J’aime beaucoup La Mort en Espadrille. Ma mère avait une manière un peu particulière de créer ses histoires… Elle prenait un bloc de papiers, puis elle mettait des colonnes. Elle choisissait une époque, un lieu, elle choisissait les personnages… Et puis elle faisait une colonne par époque, une colonne par type de milieu social par exemple. Elle faisait des croix. Puis elle faisait correspondre. « Tiens je vais faire une histoire qui se passe plutôt début XIXème siècle, avec des gens plutôt bourgeois de province, avec une histoire plutôt passionnelle… » C’est comme ça qu’elle construisait ses histoires. Un jour, il y a très longtemps, on était rue Guilbert, je devais avoir 13, 14 ans, et c’était juste avant qu’elle sorte ce recueil de nouvelles et elle me dit : « tiens on va écrire une nouvelle ensemble ». Moi j’avais 13 ans. J’ai dit « ah bon ? ». « Oui, oui, pense à une histoire… Sur quoi on part ? » Puis on invente un personnage. Elle m’a dit, on va partir sur un groom. La personne qui travaille dans un casino et qui ouvre la porte aux gens qui arrivent en voiture. Peu après, elle m’a dit « qu’est-ce qui se passe ? Y a un couple très élégant qui arrive pour jouer au casino… Puis non, en fait c’est une femme seule, très belle qui arrive. Elle prend sa voiture… Et le petit groom descend les marches, il va ouvrir les portes de la voiture. Il tombe nez à nez avec cette femme qui est une vraie beauté et qui est plus âgée que lui. Cette femme, visiblement seule, rentre dans le casino, joue,  et au petit matin, un petit peu éméchée, ayant perdu, retombe sur le groom. Elle lui dit alors : « est-ce que ça vous dirait d’aller faire un tour ? » Ils montent tous les deux en voiture. Puis elle l’emmène sur un champ de course, parce que son mari a des chevaux de course. Et ils vont au petit matin, là où les chevaux courent, cette espèce de grande ligne droite qu’il y a dans les bois. Elle monte alors sur un cheval de course, qui part au triple galop, tombe et se tue. Toute cette histoire on l’a montée ensemble.

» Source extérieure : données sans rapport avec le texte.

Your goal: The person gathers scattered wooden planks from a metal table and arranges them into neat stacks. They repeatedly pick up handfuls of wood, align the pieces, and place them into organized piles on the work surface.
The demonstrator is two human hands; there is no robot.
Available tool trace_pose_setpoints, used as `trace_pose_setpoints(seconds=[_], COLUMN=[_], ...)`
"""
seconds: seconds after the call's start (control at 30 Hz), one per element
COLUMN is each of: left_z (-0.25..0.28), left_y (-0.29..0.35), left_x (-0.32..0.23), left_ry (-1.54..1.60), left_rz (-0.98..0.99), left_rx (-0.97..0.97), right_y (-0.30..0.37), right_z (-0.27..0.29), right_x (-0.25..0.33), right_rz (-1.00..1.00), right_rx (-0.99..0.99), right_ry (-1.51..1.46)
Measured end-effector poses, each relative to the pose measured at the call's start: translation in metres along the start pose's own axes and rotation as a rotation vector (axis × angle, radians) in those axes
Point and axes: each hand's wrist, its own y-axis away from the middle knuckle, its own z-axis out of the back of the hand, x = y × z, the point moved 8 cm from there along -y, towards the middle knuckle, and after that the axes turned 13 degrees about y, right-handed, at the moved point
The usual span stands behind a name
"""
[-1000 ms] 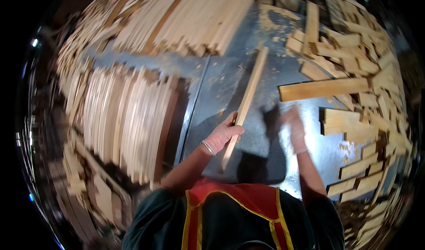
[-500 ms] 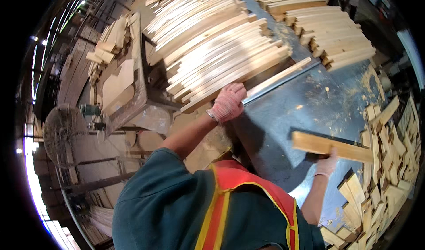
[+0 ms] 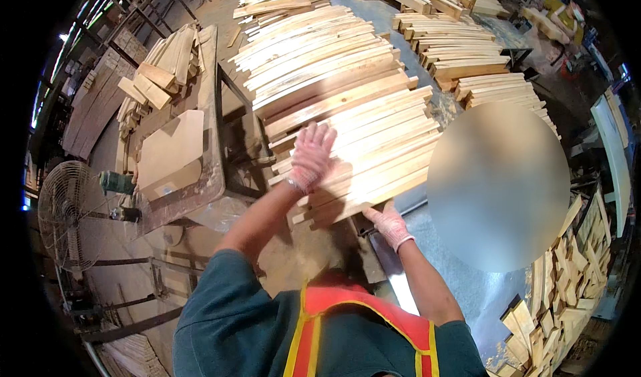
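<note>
A long row of light wooden boards stands on edge, packed side by side, in front of me. My left hand, in a pale pink knit glove, rests on the boards' upper edges toward their left ends, fingers stretched out. At the row's near face, my right hand, gloved alike, touches the nearest board with thumb and fingers apart. No loose board shows in either hand. Beneath my right hand is the edge of the grey metal table.
A round blur covers part of the table's right side. Beyond it lie another board row and a heap of offcuts. On the left are a side table with planks and a fan. Another person is far right.
My right hand has left the table's right side, where it held a board, and is now at the row's near face. My left hand has shifted left onto the boards' tops. The view has shifted.
</note>
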Motion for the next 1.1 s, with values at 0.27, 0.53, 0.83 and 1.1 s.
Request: trace_pose_setpoints(seconds=[0.27, 0.53, 0.83, 1.1], left_z=[0.046, 0.057, 0.003, -0.086], left_y=[-0.097, -0.131, -0.131, 0.078], left_x=[0.122, 0.139, -0.171, -0.622], left_ry=[-0.312, -0.206, -0.141, 0.234], left_rz=[-0.095, -0.315, -0.485, -1.280], left_rx=[-0.042, -0.264, -0.282, 0.133], right_y=[0.121, 0.271, 0.436, 0.648], right_z=[0.051, 0.058, 0.101, 0.245], right_x=[-0.079, -0.199, -0.340, -0.593], right_rz=[-0.196, -0.400, -0.500, -1.083], right_rx=[-0.038, -0.407, -0.864, -1.300], right_ry=[-0.374, -0.631, -1.099, -0.358])
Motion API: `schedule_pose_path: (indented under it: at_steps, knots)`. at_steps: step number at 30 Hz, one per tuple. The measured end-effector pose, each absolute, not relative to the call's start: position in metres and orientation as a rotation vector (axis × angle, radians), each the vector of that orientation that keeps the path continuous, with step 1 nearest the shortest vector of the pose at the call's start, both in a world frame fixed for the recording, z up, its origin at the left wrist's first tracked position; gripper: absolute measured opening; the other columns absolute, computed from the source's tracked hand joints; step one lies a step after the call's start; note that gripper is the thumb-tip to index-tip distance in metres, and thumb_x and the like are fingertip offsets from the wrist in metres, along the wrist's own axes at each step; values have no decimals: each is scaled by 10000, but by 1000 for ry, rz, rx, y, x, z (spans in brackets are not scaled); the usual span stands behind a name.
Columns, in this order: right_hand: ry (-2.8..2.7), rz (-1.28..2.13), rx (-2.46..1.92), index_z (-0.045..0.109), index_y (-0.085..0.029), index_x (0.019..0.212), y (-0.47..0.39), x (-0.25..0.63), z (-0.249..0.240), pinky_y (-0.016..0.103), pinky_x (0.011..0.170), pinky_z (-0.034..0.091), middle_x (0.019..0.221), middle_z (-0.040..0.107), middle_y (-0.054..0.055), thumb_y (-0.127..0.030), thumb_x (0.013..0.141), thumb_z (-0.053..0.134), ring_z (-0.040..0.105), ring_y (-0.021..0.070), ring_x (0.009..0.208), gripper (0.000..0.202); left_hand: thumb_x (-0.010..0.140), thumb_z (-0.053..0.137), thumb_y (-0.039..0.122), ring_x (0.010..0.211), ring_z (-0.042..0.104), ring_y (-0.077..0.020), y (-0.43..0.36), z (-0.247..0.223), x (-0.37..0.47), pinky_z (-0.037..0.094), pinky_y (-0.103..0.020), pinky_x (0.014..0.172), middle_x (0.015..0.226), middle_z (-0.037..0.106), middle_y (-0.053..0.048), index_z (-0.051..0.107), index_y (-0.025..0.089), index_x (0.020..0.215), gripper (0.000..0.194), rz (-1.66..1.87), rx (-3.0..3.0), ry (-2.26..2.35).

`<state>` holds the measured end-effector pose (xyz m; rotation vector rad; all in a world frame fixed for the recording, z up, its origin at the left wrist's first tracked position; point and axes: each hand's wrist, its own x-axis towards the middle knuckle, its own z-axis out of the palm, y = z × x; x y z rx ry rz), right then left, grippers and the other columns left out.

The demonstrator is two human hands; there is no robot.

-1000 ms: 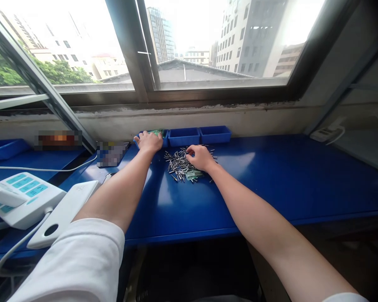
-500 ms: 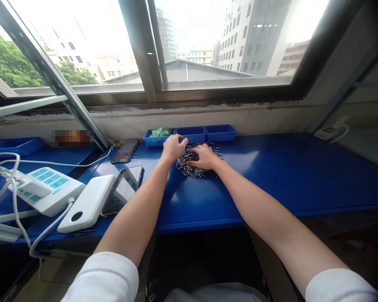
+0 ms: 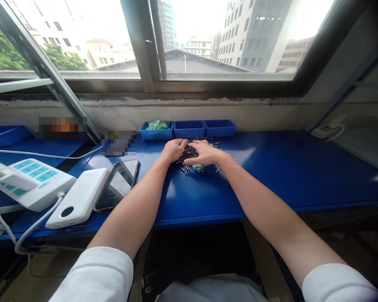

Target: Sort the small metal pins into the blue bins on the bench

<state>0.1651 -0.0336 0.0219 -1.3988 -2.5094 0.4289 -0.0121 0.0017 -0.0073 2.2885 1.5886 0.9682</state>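
A loose pile of thin dark and silvery metal pieces lies on the blue table; they look like small rods or bits, too small to name surely. At the pile's left edge rests my left hand, its fingers stretched toward the pile and nothing visible in them. My right hand is over the pile's right part, open, with thumb and fingers apart. A few green pieces show among the metal ones just below the right hand. Both hands cover part of the pile.
Behind the pile stand three blue bins: a left bin with green packets, a middle bin and a right bin. To the left are a phone, a white power bank and a power strip with cables.
My left hand has come down from above the pile to its left edge, its fingers now stretched out. My right hand stays over the pile, fingers extended further. The view has shifted slightly.
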Motion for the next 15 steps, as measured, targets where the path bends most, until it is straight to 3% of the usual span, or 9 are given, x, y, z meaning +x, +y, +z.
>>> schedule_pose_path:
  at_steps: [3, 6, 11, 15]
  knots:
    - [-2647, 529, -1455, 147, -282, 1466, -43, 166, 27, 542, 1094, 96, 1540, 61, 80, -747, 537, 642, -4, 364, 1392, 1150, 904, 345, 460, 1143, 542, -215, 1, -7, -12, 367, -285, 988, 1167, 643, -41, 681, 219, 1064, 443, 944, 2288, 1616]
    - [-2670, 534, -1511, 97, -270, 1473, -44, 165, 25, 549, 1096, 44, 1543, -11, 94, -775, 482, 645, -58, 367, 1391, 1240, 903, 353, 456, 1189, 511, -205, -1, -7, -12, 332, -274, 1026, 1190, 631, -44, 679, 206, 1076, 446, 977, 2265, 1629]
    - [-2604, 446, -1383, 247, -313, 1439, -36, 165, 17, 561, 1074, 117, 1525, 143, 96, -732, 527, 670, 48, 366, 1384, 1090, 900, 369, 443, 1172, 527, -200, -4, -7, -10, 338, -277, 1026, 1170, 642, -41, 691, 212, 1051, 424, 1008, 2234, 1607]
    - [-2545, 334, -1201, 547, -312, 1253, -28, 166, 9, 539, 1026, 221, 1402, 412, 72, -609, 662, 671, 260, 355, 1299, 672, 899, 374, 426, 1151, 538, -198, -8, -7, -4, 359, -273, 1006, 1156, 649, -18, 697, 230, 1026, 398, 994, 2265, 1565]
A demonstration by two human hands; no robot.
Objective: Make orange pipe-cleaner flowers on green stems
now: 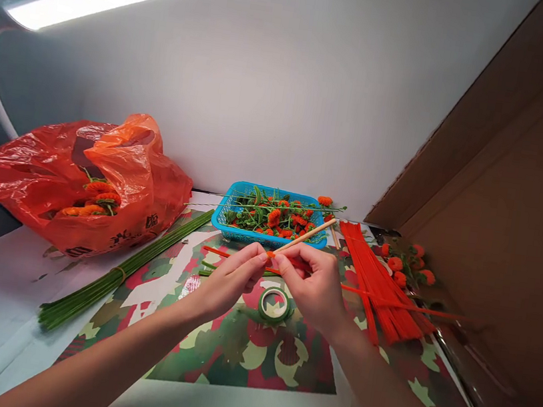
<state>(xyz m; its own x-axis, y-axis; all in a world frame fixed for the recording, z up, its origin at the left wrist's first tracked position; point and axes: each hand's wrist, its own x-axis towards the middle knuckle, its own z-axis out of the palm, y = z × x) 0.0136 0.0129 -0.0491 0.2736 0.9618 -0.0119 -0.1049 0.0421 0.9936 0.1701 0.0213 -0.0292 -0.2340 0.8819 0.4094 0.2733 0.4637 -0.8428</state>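
Observation:
My left hand [234, 276] and my right hand [313, 285] meet over the middle of the mat, both with thumb and fingers pinched. Between them is a thin orange pipe cleaner [215, 251], part of it bent around a slim wooden stick [312, 232]. The stick slants up and to the right out of my right hand's grip. My left fingertips press the orange piece near the stick's lower end. Just below lies a roll of green tape [262, 313], flat on the mat. A few short green stems [207, 265] show behind my left hand.
A blue basket [230, 232] holds orange flowers with green stems. Left are a bundle of green stems [125, 270] and a red plastic bag [157, 191] with orange flowers. Right, orange pipe cleaners [375, 279] lie bundled near more flowers [399, 279], beside a cardboard wall [492, 214].

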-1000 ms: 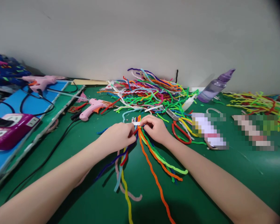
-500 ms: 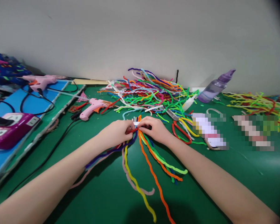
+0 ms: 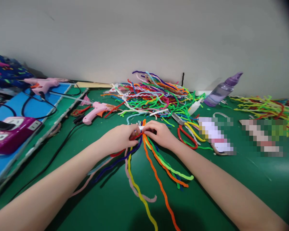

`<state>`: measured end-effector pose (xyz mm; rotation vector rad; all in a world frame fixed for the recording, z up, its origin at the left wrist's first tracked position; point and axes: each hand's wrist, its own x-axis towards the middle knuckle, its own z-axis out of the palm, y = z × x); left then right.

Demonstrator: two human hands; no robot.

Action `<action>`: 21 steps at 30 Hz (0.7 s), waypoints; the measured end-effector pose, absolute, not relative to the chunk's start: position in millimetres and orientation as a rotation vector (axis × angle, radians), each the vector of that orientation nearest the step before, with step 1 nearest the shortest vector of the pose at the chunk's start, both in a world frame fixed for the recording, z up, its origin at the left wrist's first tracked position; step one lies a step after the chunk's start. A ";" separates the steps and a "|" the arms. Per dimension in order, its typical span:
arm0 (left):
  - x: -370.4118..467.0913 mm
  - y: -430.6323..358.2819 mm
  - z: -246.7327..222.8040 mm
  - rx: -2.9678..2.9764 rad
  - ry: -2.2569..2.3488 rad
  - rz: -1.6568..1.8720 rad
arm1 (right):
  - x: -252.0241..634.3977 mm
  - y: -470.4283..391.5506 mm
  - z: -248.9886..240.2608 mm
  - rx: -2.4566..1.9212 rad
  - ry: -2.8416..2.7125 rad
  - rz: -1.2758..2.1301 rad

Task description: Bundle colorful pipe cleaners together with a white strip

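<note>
Both hands meet at mid-table over a bundle of fuzzy pipe cleaners (image 3: 156, 173). My left hand (image 3: 121, 138) pinches the gathered strands from the left, a red one showing by its fingertips. My right hand (image 3: 160, 133) grips the same gathered point with bent fingers. A small white piece (image 3: 141, 128) shows between the hands; what it is I cannot make out. Orange, lime and green strands fan out toward me on the right. Yellow, pink and purple ones trail on the left, some passing under my left forearm.
Behind the hands lies a heap of coloured pipe cleaners (image 3: 154, 93). Red-handled scissors (image 3: 186, 138), a purple bottle (image 3: 221, 91) and a phone (image 3: 214, 134) sit on the right. To the left are a pink glue gun (image 3: 98, 110), its cord, and a power strip (image 3: 16, 133).
The purple and pale strands beneath my left forearm have shifted and spread apart. The yellow and pink strands have swung slightly left. My hands stay at the same spot.
</note>
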<state>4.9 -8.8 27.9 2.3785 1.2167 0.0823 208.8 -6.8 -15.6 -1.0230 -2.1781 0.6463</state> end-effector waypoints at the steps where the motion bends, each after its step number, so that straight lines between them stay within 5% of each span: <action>1: 4.8 -8.9 28.5 2.381 1.216 0.085 | 208.8 -6.9 -15.4 -1.021 -2.177 0.643; 21: -8.9 0.1 47.3 2.626 1.195 0.053 | 209.1 -7.9 -17.0 -1.014 -2.151 0.703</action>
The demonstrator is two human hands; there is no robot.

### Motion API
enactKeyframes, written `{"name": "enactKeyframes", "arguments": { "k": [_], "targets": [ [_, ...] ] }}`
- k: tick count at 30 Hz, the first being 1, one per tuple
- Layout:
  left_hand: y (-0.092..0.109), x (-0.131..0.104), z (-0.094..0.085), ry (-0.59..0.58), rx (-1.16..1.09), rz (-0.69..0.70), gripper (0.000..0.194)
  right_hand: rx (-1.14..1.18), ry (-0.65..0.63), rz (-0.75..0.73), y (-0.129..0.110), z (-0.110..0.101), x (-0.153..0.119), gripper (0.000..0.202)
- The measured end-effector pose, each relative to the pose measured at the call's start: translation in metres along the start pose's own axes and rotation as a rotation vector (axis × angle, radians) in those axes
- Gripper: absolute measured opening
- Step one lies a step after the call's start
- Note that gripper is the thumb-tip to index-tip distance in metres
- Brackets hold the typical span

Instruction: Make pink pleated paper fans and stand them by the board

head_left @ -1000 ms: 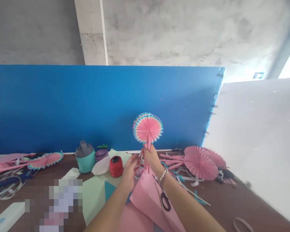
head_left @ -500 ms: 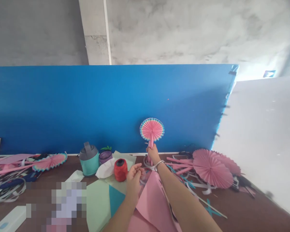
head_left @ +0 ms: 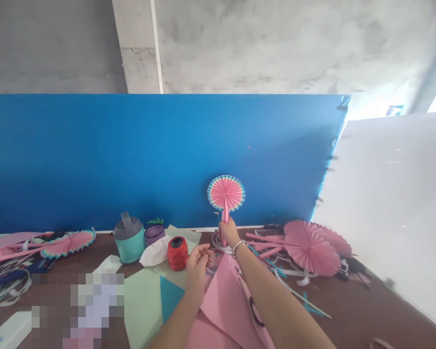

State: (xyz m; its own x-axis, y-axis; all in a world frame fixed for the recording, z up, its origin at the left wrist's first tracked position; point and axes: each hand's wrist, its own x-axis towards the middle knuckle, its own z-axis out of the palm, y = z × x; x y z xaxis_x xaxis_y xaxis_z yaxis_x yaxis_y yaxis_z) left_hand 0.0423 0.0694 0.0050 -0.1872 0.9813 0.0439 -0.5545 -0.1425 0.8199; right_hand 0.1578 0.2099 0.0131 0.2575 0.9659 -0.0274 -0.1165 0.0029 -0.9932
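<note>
My right hand [head_left: 229, 231] grips the pink strip handle of a round pleated paper fan [head_left: 225, 193], held upright in front of the blue board. The fan's pink folds end in a cream and blue-green scalloped rim. Lower and to the left, my left hand [head_left: 199, 259] hovers with loosely bent fingers and nothing visible in it. Close beside it stands a red spool of thread [head_left: 178, 253]. Beneath my forearms lie pink paper sheets [head_left: 223, 295], partly covered by my arms.
Pink pleated fans [head_left: 310, 248] lie at right among paper strips; another fan [head_left: 69, 242] lies at left. A teal jug [head_left: 129, 240] and a purple cup [head_left: 154, 234] stand near the blue board [head_left: 94, 160]. Pale green paper [head_left: 141, 300] covers part of the brown table [head_left: 381, 320].
My view has turned slightly to the right, so things appear shifted left. The fan stays upright in my right hand, and my left hand keeps nearly the same pose.
</note>
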Motion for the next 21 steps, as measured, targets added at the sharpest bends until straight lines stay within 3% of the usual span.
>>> {"name": "enactKeyframes", "arguments": {
  "k": [7,16,21],
  "targets": [
    [-0.001,0.0,0.0,-0.021,0.029,0.001,0.021,-0.096,0.052,0.025,-0.001,-0.005,-0.004,0.022],
    [-0.004,0.001,-0.002,-0.052,0.111,0.012,0.024,0.011,0.206,-0.095,-0.007,-0.012,-0.026,0.045],
    [0.001,-0.003,0.0,-0.06,0.206,-0.027,0.026,0.221,0.271,-0.112,0.002,-0.045,-0.043,0.035]
  ]
}}
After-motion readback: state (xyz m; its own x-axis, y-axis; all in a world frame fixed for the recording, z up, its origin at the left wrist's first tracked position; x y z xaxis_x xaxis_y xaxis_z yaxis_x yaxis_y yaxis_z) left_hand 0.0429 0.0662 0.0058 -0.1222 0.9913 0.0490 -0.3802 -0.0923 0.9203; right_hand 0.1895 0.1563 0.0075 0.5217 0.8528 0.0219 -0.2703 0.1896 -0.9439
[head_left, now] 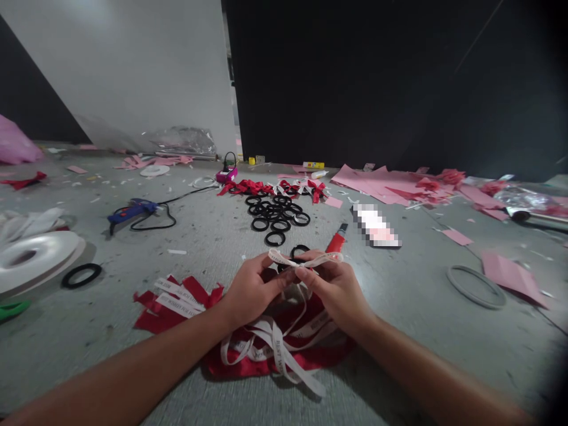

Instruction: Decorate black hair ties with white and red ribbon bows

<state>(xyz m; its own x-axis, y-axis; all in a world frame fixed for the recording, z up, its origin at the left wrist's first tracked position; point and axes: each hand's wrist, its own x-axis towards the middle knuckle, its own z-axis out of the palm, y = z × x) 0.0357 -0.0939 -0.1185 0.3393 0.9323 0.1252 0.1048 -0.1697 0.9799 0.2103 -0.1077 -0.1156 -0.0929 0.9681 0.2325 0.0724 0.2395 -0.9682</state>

Si votre mère était vivante aujourd’hui, que direz t-elle d’après vous ?

Que ça ne l’intéresse plus. Elle serait en retrait et un peu dégoûtée,  sans soute par tout cela.

Deux heures se sont écoulées et le soleil commence à décliner. Un portable sonne. Denis Westhoff est attendu. Il nous offre quelques minutes de plus, le temps d’immortaliser notre interview et de photographier un des carnets de note de sa mère – le seul qu’il possède, les autres étant restés dans la maison de Honfleur qui appartient désormais à l’amie de Sagan, Ingrid Mechoulam.  Nous repartons alors avec cette impression diffuse que dans cette pièce, c’est bien Françoise et non Sagan qui était là.